HIV depresses the immune system by hijacking the hosts DNA and it replicates itself, which eventually breaks down the hosts immune (CD4-T cells). A person can live for a long time without feeling any symptoms. However, people are more vulnerable to opportunistic infections. AIDS is the result of uncontrolled symptoms resulting from HIV.

Food and Nutrition: Weight loss is a major issue, so it is recommended 20-30% of an energy (calorie) increase is necessary, mostly from carbs. Some micronutrients may be necessary.

Safe food handling is essential. Avoid raw meat sources such as runny eggs, deli meats, ceviche and carpaccio for example. Some molded cheeses should also be avoided. Because the immune system is depressed overall, all foodsafe principles apply, such as keeping cold foods cold and hot foods hot and avoiding cross contamination.

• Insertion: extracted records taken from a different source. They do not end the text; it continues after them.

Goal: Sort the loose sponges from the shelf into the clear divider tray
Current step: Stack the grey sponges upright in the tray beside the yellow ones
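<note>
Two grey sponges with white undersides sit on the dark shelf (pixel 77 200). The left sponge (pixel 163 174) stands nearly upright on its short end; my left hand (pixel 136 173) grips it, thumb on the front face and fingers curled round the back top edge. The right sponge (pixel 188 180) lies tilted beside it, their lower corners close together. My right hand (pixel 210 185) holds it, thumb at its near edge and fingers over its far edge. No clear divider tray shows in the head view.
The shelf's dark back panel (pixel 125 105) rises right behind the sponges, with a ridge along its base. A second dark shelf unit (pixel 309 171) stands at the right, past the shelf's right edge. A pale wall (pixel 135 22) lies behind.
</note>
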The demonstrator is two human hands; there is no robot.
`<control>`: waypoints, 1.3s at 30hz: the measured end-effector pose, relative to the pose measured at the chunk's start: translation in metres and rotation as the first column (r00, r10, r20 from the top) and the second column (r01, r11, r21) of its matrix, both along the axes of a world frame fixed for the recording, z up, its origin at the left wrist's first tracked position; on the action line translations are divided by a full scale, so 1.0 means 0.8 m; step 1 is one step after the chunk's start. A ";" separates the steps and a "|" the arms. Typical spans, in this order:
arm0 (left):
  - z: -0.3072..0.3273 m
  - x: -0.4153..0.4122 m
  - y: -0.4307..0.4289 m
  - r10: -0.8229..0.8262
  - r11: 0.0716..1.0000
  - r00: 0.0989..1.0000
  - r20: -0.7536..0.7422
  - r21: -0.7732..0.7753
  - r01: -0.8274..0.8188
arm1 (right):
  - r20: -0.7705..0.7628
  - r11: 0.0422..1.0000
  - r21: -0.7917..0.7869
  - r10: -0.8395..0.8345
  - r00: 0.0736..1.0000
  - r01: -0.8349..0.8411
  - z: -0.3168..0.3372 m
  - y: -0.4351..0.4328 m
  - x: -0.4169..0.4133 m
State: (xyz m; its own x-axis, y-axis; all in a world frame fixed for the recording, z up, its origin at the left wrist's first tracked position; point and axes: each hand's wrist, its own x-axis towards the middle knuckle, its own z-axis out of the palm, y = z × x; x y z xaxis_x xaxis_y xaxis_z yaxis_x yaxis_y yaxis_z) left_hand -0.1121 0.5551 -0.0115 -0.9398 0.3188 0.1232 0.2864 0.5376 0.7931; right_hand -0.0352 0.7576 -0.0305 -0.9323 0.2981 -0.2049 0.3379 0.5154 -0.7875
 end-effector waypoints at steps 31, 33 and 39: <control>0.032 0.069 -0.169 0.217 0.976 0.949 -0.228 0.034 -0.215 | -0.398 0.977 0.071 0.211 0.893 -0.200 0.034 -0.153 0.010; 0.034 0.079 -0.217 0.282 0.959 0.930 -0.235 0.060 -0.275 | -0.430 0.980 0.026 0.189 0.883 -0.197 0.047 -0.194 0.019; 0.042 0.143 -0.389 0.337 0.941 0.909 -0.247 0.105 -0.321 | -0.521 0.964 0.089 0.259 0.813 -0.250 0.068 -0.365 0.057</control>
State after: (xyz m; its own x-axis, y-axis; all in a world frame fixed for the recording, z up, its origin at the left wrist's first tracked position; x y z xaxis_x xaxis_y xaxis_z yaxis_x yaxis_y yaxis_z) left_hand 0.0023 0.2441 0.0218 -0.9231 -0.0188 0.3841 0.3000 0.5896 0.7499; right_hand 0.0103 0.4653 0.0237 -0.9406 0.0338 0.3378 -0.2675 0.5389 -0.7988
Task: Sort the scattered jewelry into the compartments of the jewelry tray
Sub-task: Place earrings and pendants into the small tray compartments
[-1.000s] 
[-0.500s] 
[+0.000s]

The good news is, there have been many medical advances and research related to HIV/AIDS and it is becoming more manageable to live with.

Resources:

www.aidsvancouver.org

HIV Helpline: 604.696.4666

HealthLink BC: 811

To listen to the full clip, please click here.

July 23: Alcoholic Beverages and Your Health

This segment covered the serving sizes, effect on your body, and benefits and drawbacks of alcohol.

Standard guidelines for consumption has been developed for Canadians to avoid binge drinking:

  • 1-2 a day for women
  • 2-3 a day for men

Standard Serving sizes:

  • 12 oz. is for coolers and beer and is 5% alcohol
  • 4 or 5 oz. is for wines and is 12% (although there are some at 7%)
  • 1.5 oz. is for hard liquor (rum, gin, whiskey) and is 40%

More alcohol is absorbed in your small intestine than in the stomach. It can take about 20 minutes for the alcohol to hit your bloodstream. Having a meal can help reduce the rate at which the alcohol is released in your blood and it is recommended to eat while you drink.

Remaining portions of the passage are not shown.